Children under the age of 2 who are rear facing in car seats are 75% less likely to die or be injured in car accidents. 

But what is a mom to do when your child is screaming as you place them in the seat; screaming as you are just driving around the corner; or crying hysterically while you are on the highway?

-Some ideas I've heard are to purchase a baby car seat to put in next to your child with their favorite stuffed animal or doll, so they can have a traveling companion.  Just check out this adorable cute picture from Joovy.com:





-Another thing to keep in mind is looking at the car seat from your child's point of view: It can be a super large scary jail, especially if they are rear facing. So go easy on them, and empathize as you put them in there "Ok sweetie, it's time to get in our big fun chair, I know you don't like being strapped in, but mommy wears a seat belt too, and it's so we stay safe when we are driving."

-Also, obviously bring them some toys to entertain them, a book, a rattle, a teething toy, and a paci as a last resort (if they use them).
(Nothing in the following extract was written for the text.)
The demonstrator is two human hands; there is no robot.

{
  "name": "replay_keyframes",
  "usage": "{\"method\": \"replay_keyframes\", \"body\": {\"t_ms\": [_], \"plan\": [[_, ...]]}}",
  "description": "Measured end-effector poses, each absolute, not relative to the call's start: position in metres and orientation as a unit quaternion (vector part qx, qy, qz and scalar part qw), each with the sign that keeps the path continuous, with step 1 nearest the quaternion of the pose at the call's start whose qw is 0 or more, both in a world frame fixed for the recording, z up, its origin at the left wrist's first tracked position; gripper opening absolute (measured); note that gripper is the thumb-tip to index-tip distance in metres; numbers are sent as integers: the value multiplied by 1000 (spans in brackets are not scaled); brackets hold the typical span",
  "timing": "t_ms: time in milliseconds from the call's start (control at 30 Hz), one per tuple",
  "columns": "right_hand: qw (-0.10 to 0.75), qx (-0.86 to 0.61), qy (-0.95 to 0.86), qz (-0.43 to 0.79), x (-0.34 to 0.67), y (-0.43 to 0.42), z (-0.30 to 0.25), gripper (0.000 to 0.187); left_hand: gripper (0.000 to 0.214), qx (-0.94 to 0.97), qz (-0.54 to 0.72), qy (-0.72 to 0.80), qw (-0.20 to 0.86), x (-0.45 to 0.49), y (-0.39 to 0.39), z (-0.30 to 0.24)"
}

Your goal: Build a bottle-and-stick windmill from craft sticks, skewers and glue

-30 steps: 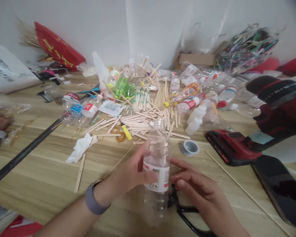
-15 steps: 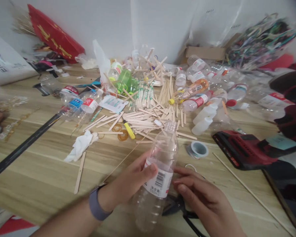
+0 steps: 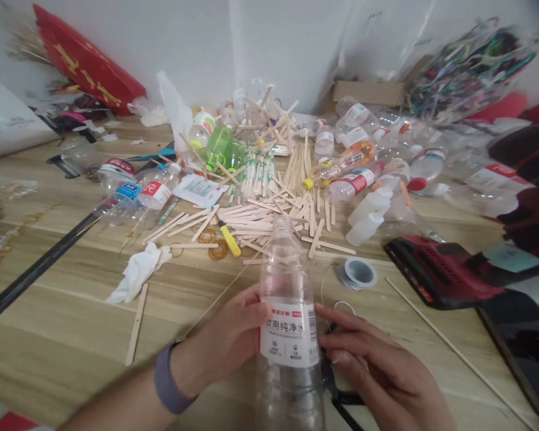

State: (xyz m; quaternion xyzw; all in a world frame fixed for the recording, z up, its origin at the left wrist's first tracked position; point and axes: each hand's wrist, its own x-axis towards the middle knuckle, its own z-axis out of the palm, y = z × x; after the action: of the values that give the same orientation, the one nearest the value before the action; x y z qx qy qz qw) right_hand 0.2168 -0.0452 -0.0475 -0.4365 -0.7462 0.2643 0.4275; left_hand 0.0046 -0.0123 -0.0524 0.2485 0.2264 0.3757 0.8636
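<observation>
A clear plastic water bottle [image 3: 284, 389] with a white printed label [image 3: 290, 335] stands nearly upright in front of me, with no cap on its neck. My left hand [image 3: 233, 326] is closed around its left side, thumb over the label's edge. At the label's right edge, my right hand [image 3: 372, 359] has its fingers stretched out, with the index fingertip at or very near the bottle. Whether it presses on the bottle I cannot tell. Partly hidden behind that hand lies a black object [image 3: 330, 374] with a strap or cable.
Wooden craft sticks [image 3: 256, 221] are heaped ahead, beside a yellow-handled tool [image 3: 230, 239]. More bottles [image 3: 354, 179] crowd the back right. A wire spool [image 3: 358, 273] and a red-and-black power tool [image 3: 440, 269] lie to the right. A crumpled tissue [image 3: 139, 272] is at left.
The bottle has turned about its length, so the label's front text now shows instead of the barcode. It is also more upright. The view has shifted slightly.
</observation>
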Motion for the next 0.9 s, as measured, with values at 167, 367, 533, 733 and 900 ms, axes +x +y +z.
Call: {"method": "replay_keyframes", "body": {"t_ms": [167,367,533,733,900], "plan": [[426,-506,-651,373,213,-52,-51,14,40,251,391,228,856,-4,-16,-55],[367,-551,-598,452,203,-55,-56,31,58,287,353,117,883,-4,-16,-56],[345,-508,-678,405,202,-53,-57,35,57,286,328,81,897,1,-20,-53],[341,-487,-730,337,201,-50,-46,32,57,323,322,108,883,-2,-20,-49],[334,-475,-744,331,198,-50,-42,37,58,286,310,82,903,-4,-17,-58]]}}
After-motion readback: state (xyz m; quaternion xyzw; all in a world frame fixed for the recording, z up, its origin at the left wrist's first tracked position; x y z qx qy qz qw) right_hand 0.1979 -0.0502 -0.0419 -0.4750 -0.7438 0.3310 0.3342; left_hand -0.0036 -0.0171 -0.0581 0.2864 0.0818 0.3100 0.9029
I also play her favorite songs in the car like her Raffi CD, and Kindermusik songs from her class!  Other good music CDs that calm her down are the Rockabye Lullaby CD's that take classic songs from the Beatles, Coldplay, etc and turn them into little lullabies.  As soon as I turn them on, she quiets down.

-One thing that I know I would LOVE to do to distract her, but have to restrain myself, is giving her food while driving.  It would definitely help entertain a child. Why not you ask? Well, unfortunately, I knew a little girl who died from choking on a piece of food while in her car seat. Sad, sad, sad story, but her mother came to an abrupt stop, which caused the 3 year old to start choking, and by the time the mom stopped the car, and unfastened the tricky belt, it was too late to provide the Heimlich.  I hate even thinking about that story, but hopefully by others hearing it, then it will help save lives :(

-Another trick to getting them in the car seat is reverse psychology: Telling them, "You can't climb into the car seat by yourself, can you?"  And see how fast they will crawl in!

-Tickling them, blowing raspberries and giving them kisses can also relax their tensions and help strap them in better.

-Another tip some moms swear by is making a trip to the local firefighters or police station and having them reinforce your car seat message and telling your children that if they are not in their seats, then the police will pull them over and give them a ticket and then they will have to spend their allowance or 'fun' money on the tickets instead of toys.

And remember that as you strap them in, keeping a smile on your face and looking at the car seat as a positive experience will go a long way.  If your child reads your exasperated expression on your face, then they will also start to dread it and it won't be fun for either of you :)

1 comments:

  1. These are all great suggestions, and I especially love the one about keeping a smile on your face so the child sees you are ok with it. I know it may only work for a split second, but it does reinforce a positive experience. The idea of putting a doll or stuffed animal next to her/him is great too so they don't feel so 'alone' in the back.